Code Monkey home page Code Monkey logo

Comments (10)

lyeoni avatar lyeoni commented on July 22, 2024

@davidniki02
I wrote simple sample code to know how to save/load the model.
After loading the model, you can predict/do classification as you did.

# save model architecture 
model_json = model.to_json()
with open("model.json", "w") as json_file : 
    json_file.write(model_json)

# save weights 
model.save_weights("model.h5")
# load model architecture
from keras.models import model_from_json
with open("model.json", "r") as json_file:
    loaded_model_json = json_file.read()
loaded_model = model_from_json(loaded_model_json)

# load weights
loaded_model.load_weights("model.h5")

from nlp-tutorial.

davidniki02 avatar davidniki02 commented on July 22, 2024

@lyeoni thanks, but I think we also need to store the tokenizer? I stored it using pickle.

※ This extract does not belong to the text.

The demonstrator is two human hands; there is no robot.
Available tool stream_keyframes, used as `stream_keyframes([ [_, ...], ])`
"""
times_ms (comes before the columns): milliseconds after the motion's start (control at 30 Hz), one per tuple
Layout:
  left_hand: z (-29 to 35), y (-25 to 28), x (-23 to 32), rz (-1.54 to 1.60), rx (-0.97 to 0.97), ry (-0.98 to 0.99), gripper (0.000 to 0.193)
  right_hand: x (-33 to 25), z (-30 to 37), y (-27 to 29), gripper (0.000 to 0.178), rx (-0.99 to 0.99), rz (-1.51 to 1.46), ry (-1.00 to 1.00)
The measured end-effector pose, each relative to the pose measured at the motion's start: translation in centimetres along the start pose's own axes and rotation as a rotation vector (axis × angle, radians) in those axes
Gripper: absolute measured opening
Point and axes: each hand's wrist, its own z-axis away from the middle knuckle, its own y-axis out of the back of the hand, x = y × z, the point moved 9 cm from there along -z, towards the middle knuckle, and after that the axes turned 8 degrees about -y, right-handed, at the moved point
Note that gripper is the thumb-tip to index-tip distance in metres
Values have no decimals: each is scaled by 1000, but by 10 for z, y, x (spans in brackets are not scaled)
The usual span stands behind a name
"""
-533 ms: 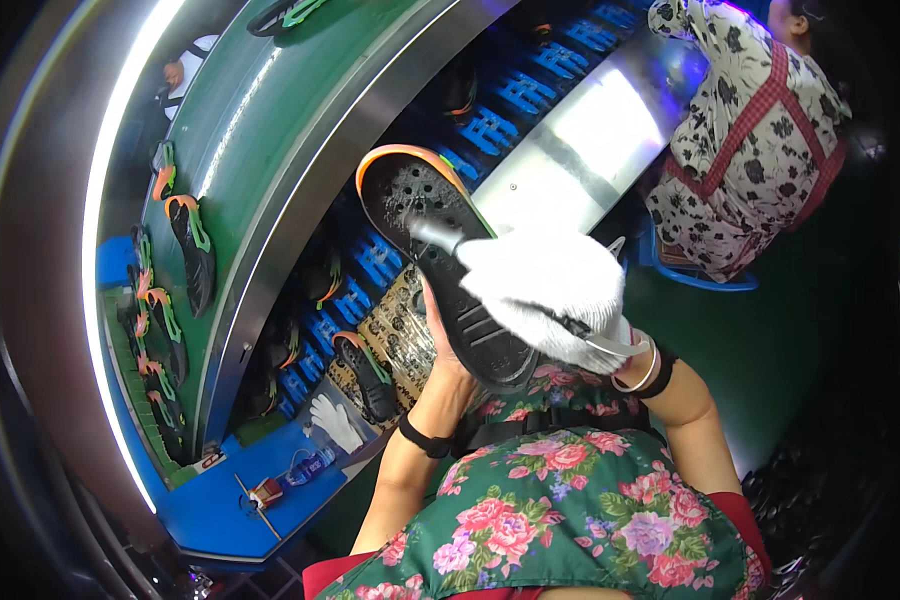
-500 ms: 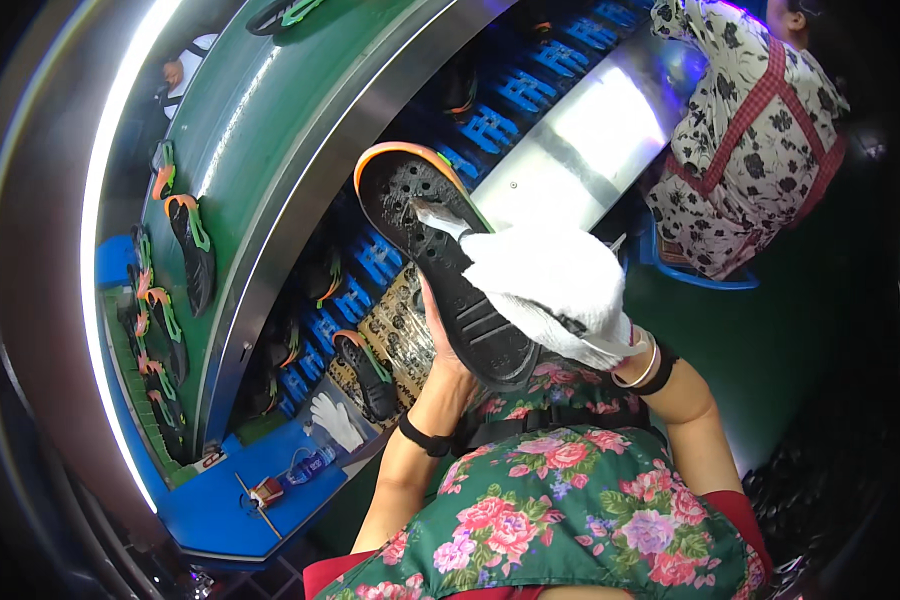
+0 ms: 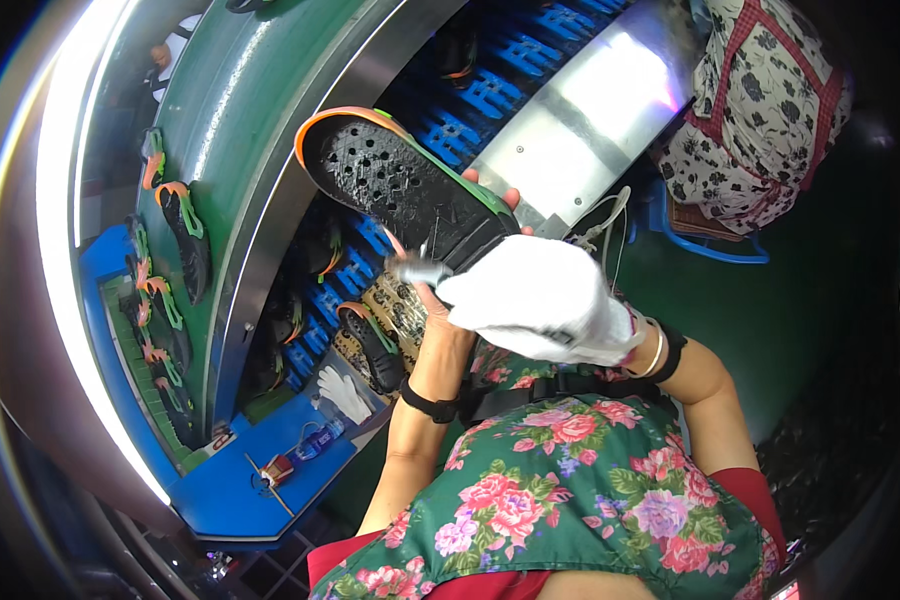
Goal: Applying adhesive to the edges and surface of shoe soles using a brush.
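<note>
My left hand (image 3: 444,328), bare, supports a black shoe sole (image 3: 370,165) from beneath. Its fingertips show past the sole's far right edge. The sole has an orange and green rim, many small holes in its wide end, and a wet-looking shine. In a white glove, my right hand (image 3: 540,300) is closed around a small brush (image 3: 420,270), whose blurred tip lies at the sole's left edge near the middle. The glove hides the brush's handle and the sole's near end.
A green conveyor belt (image 3: 235,130) curves past at the left, carrying several similar shoe parts. Another sole (image 3: 370,340) rests on a patterned board beside blue racks. White gloves (image 3: 344,392) and a bottle (image 3: 318,440) are on the blue table (image 3: 230,505). A co-worker (image 3: 770,100) sits at the right.
The brush has gone from the holes of the wide end down to the sole's middle left edge. The sole has shifted left and tilted, and left fingertips now show at its right side.
</note>
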Motion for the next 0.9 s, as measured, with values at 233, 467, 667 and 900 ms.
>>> stream_keyframes([
  [233,-7,-15,2,92,-194,15,90,9,12,-2,27,2,-45,-19],
  [467,-18,3,18,141,-180,-20,92,34,13,2,24,-11,-177,-158],
  [667,-16,8,32,42,-108,-83,87,20,9,-4,20,-247,-541,-119],
  [900,-22,-10,21,73,-174,-75,94,16,15,-5,17,-303,-378,-102],
])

Here is my code but it predicts the same category all the time:


from keras.models import load_model
import keras.preprocessing.text as kpt
import numpy as np
import pandas as pd
import pickle

# loading
model = load_model('model_20190519141343.h5')

handle = open('tokenizer.pickle', 'rb')
tk = pickle.load(handle)

data = pd.read_json('News_Category_Dataset_v2.json', lines=True).drop(['authors', 'date', 'link'], axis=1)

while 1:
	text = input("Say something: ")
	
	if len(text) == 0:
		break

	#tk.fit_on_texts(text)
	#converts the texts to the index equivalents in our dictionary
	pred = tk.texts_to_sequences([text])
	print(pred)
	
	#onehot representation of all words in the evaluation text, and how they appear in our dictionary
	#input = tk.sequences_to_matrix(pred, mode='binary')
	
	arr = np.zeros(50).reshape(1, 50)
	print(arr)
	for i, word in enumerate(pred[0]):
		arr[0][i] = word
	print(arr)

	prediction = model.predict(arr)
	print(prediction)
	cls = np.argmax(prediction)
	
	print(cls)
	print(data['category'][cls])

from nlp-tutorial.

lyeoni avatar lyeoni commented on July 22, 2024

@davidniki02

It depends on what kind of tokenizer you use.
For example, if you use nltk.mosestokenizer (in nltk.tokenize.moses), you don't need to save/load the saved tokenizer. Just call the function, and use returned tokenizer instance.

>>> m = MosesTokenizer()
>>> m.tokenize('2016, pp.')
    [u'2016', u',', u'pp', u'.']

from nlp-tutorial.

davidniki02 avatar davidniki02 commented on July 22, 2024

Thanks @lyeoni,
You are using MosesTokenizer in tokenization_en.py but in data_loader.py, it is using Tokenizer from keras.preprocessing.text
I updated token_to_index in data_loader to store the tokenizer:
self.tokenizer = tokenizer
then saved it during training:

    # save model
    model.save('model_'+current+'.h5')
    print('MODEL SAVED')
	
	# saving
    with open('tokenizer.pickle', 'wb') as handle:
        pickle.dump(loader.tokenizer, handle, protocol=pickle.HIGHEST_PROTOCOL)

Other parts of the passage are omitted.